Он созерцал ее, как на спектакле. Вздрагивание выразительной руки, трагически напрягшаяся шея, подчеркнутая мимика бровей и рта невольно делали зрителем того, кто сам изнемогал от душевной боли. Молчание. В стыде и муке от своей никчемности он стал искать портрет Мангольфа, который она взяла и не положила на место. Должно быть, она спрятала его у себя на груди!..
Но тут она сказала:
- Господин Мангольф достиг всего тоже не самостоятельно, он был связан с актрисой. О! Ему не так-то просто отвязаться, - с жестоким взглядом, от которого Эрвин побледнел. - Какое счастье стареть! - продолжала она, уже спокойнее. - Перед вами мне нечего рисоваться. - Она подлаживается к нему! Сердце у него забилось робкой радостью. - В застарелых чувствах всегда множество трещин. Но если они не теряют силы? Тогда кажется, будто они незаменимы. Смотрите не обожгитесь, Эрвин! - заключила она почти добродушно. Тут раздался звонок. Она торопливо досказала самое, на ее взгляд, важное: У господина Мангольфа большие неприятности. Ему до смерти опостылело то, что разделяло нас. Стоит мне пожелать - и он все бросит, он потребует развода... - Но гости уже входили.
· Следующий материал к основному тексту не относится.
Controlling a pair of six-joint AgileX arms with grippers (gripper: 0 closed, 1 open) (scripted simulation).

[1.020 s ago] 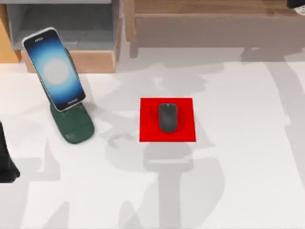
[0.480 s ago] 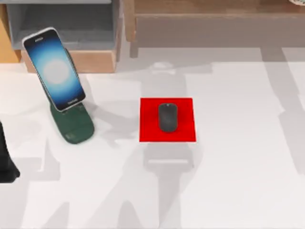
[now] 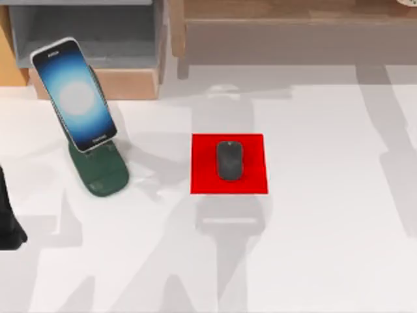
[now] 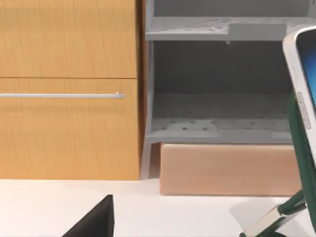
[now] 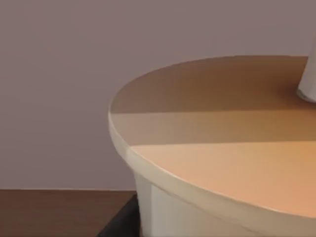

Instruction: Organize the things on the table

Вместе явились коммерции советник фон Блахфельдер-младший и доктор Мерзер, за ними следом Мангольф с молодым Шелленом. Сын газетного Юпитера, который вершил дела, скрываясь в облаках, был, в противовес отцу, очень заметен и шумлив, у него тотчас оказались деловые секреты с актрисой. Он вызвал ее в соседнюю комнату, но там стал попросту объясняться в любви, да так громко, что все было слышно через закрытую дверь.